EUROPE - VIENNA, ESCAPE

That thing in Europe, the toilet bowl shitshelf showing you the health of your stool - really wish they didn’t have that. I try to ignore the hue of my piss, let alone the horrors lurking in my turds. Speaking of, Vienna. Played another 6 song set. Doing the gentlemanly thing not overplaying. Also preserving Chris’ ill voice. Short sets suit me fine. Weird Sunday vibes but drunk enough not to care, win over the 20 people present. 

Sick of metal clubs, found an Irish pub, an oasis of Guinness/whisky/quiet. Backstage, Momager Ashley scours the internet for accommodation for cancelled show day while we act like demented animals. She pauses on one, ‘I think this is too nice for us,’ continues scrolling as Ben throws cucumbers at me, Simon does his very loud/sustained Tom Araya scream and throws items at the ceiling. He hikes his shorts up and pulls village idiot faces for a poor fan trying to get photos with us. 

Soon, backstage is absolute chaos. Everyone screaming, screeching, yelling, shots, beers, madness. The owner furious, Ashley beseeching us to calm down. High Command are/were bartenders, professional partiers. I’ve been out of the game too long to hang every nite, but tonite we ride. 

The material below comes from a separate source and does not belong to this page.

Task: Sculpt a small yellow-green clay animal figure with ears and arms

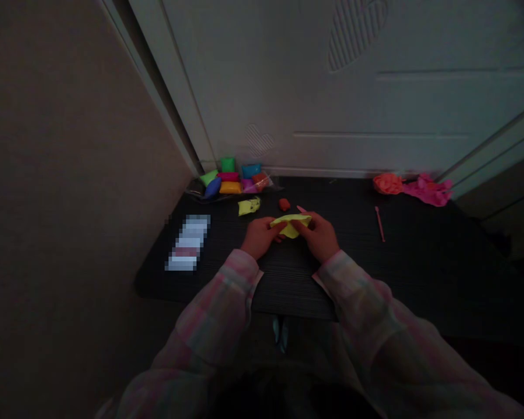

Raucous time back at the Irish pub, like the bar scene of Deer Hunter if everyone were underslept, overstimulated chimpanzees. Poor solo bartender played Slayer, Metallica for us, brought trays and trays of shots, until politely begging us to leave at closing. Chris put down an 80 Euro tip to thank her for the trouble. ‘You still owe me for 7 Guinness and 4 whiskies.’ ‘ Oh.’ Tip became about 20 Euros. We tried. 

At hostel, repeat visits to reception as to where we live/what room/which floor. We discover, and terrorise, Sven (?) a pyjama-clad Swede (?) staying in our room who has to get up for work shortly. Mack and I selfconsciously stumble around in the dark, trying to be quiet but sounding like 2 cavemen chasing a small animal. Razzle and Ben went on a niteclub odyssey across town. Chris wisely got his own room. Simon, on a solo mission of his own conception, wandering the frozen streets tempting fate, stumbled in, turned all lights on at 4am and shrieked at us. ‘Shut up, you’ll wake Sven!’ we pleaded. ‘Fuck you, don’t tell me to shut up!’ Ben lost his keycard, receptionist let him in at 6. [Redacted] brought a lady back, promised her she could come to Budapest today. ‘Mom can a friend come in the van to Hungary?’ ‘Absofuckinglutely not’. Request denied.